- [Work request]:
Repeat the whole listing below precisely. Omit all pictures.

▽

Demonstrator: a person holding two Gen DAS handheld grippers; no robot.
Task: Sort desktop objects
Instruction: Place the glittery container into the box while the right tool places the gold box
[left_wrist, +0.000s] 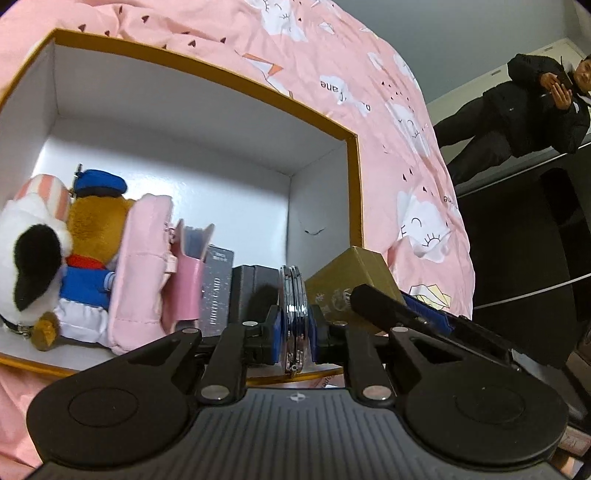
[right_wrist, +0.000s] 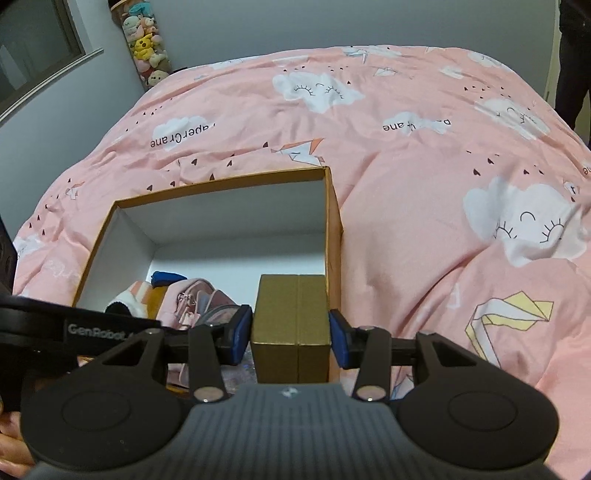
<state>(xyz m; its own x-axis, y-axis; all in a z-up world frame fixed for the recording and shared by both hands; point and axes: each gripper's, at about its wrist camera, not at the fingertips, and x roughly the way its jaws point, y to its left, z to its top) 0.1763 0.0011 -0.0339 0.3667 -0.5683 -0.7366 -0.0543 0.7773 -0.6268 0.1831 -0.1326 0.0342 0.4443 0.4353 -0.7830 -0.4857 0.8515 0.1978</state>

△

- [Output for this exercise]:
Demonstrator: a person holding two Gen DAS handheld grippers; no robot.
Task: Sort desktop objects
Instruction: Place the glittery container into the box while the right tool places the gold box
[left_wrist, +0.000s] 
[right_wrist, +0.000s] 
<state>(xyz m; its own x-axis, y-axis; all in a z-up world frame fixed for the recording and shared by both hands; point and axes: each gripper's, at about its wrist camera, not at the fingertips, and x roughly the way its jaws point, y to its left, z to its top) 0.1763 0.0011 -0.0339 0.3667 -0.5683 -0.7366 -0.0543 0.7773 -0.6268 0.1831 -0.1326 0.0342 0.4443 0.4353 -0.7830 -0.4857 0.8515 0.1978</state>

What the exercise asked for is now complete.